Your answer must be an exact copy of the listing below.

[Start of section]

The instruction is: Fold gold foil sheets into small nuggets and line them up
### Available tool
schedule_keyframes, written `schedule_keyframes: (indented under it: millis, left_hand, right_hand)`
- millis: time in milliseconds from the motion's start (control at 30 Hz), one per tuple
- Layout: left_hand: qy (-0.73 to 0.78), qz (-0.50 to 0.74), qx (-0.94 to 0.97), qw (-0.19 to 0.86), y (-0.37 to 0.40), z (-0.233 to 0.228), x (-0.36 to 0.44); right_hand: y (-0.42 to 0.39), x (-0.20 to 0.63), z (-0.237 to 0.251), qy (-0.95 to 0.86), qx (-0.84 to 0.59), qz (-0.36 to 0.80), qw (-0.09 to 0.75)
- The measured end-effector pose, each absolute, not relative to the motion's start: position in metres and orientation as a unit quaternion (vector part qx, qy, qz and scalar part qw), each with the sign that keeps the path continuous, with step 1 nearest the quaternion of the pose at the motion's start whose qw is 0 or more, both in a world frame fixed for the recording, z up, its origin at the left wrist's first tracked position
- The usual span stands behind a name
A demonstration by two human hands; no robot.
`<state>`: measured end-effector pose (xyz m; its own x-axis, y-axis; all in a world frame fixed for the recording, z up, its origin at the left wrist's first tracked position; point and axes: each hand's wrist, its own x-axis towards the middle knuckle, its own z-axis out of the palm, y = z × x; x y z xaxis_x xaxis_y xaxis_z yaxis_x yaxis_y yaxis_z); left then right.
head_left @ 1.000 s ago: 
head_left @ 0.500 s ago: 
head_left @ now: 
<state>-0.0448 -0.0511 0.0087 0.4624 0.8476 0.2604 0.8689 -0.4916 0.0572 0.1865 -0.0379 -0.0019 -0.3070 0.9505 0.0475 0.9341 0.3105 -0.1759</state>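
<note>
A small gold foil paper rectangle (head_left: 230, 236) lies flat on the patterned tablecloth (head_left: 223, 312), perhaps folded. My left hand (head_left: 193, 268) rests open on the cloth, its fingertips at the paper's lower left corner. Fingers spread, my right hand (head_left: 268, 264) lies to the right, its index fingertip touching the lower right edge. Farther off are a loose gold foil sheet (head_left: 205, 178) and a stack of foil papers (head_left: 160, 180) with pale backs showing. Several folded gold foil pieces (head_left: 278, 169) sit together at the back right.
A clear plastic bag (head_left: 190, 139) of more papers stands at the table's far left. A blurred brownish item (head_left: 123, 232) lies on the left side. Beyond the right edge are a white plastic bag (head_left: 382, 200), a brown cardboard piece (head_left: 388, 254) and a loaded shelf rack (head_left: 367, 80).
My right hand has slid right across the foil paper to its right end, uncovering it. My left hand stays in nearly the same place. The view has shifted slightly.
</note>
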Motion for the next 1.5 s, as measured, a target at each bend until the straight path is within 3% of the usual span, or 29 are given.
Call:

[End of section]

> Solution to the exercise:
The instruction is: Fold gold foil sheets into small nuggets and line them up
### Available tool
schedule_keyframes, written `schedule_keyframes: (indented under it: millis, left_hand, right_hand)`
- millis: time in milliseconds from the motion's start (control at 30 Hz), one per tuple
- Layout: left_hand: qy (-0.73 to 0.78), qz (-0.50 to 0.74), qx (-0.94 to 0.97), qw (-0.19 to 0.86), y (-0.37 to 0.40), z (-0.233 to 0.228), x (-0.36 to 0.44); right_hand: y (-0.42 to 0.39), x (-0.20 to 0.63), z (-0.237 to 0.251), qy (-0.95 to 0.86), qx (-0.84 to 0.59), qz (-0.36 to 0.80), qw (-0.09 to 0.75)
- The measured end-effector pose, each absolute, not relative to the motion's start: position in metres and orientation as a unit quaternion (vector part qx, qy, qz and scalar part qw), each with the sign that keeps the path continuous, with step 1 nearest the quaternion of the pose at the motion's start whose qw is 0 or more, both in a world frame fixed for the recording, z up, its origin at the left wrist's first tracked position
- The usual span stands behind a name
A demonstration by two human hands; no robot.
`<state>`: measured end-effector pose (xyz m; its own x-axis, y-axis; all in a world frame fixed for the recording, z up, its origin at the left wrist's first tracked position; point and axes: each hand's wrist, its own x-axis towards the middle knuckle, its own z-axis out of the palm, y = z × x; x y z xaxis_x xaxis_y xaxis_z yaxis_x yaxis_y yaxis_z); left then right.
head_left @ 1.000 s ago: 
head_left @ 0.500 s ago: 
head_left @ now: 
<state>-0.0448 -0.0511 0.0087 0.4624 0.8476 0.2604 0.8689 -0.4916 0.0572 0.1865 -0.0379 -0.0019 -0.3070 0.9505 0.0475 0.9341 0.3105 -0.1759</state>
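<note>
A small gold foil paper rectangle (head_left: 230, 236) lies flat on the patterned tablecloth (head_left: 223, 312), perhaps folded. My left hand (head_left: 193, 268) rests open on the cloth, its fingertips at the paper's lower left corner. Fingers spread, my right hand (head_left: 268, 264) lies to the right, its index fingertip touching the lower right edge. Farther off are a loose gold foil sheet (head_left: 205, 178) and a stack of foil papers (head_left: 160, 180) with pale backs showing. Several folded gold foil pieces (head_left: 278, 169) sit together at the back right.
A clear plastic bag (head_left: 190, 139) of more papers stands at the table's far left. A blurred brownish item (head_left: 123, 232) lies on the left side. Beyond the right edge are a white plastic bag (head_left: 382, 200), a brown cardboard piece (head_left: 388, 254) and a loaded shelf rack (head_left: 367, 80).
My right hand has slid right across the foil paper to its right end, uncovering it. My left hand stays in nearly the same place. The view has shifted slightly.
</note>
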Motion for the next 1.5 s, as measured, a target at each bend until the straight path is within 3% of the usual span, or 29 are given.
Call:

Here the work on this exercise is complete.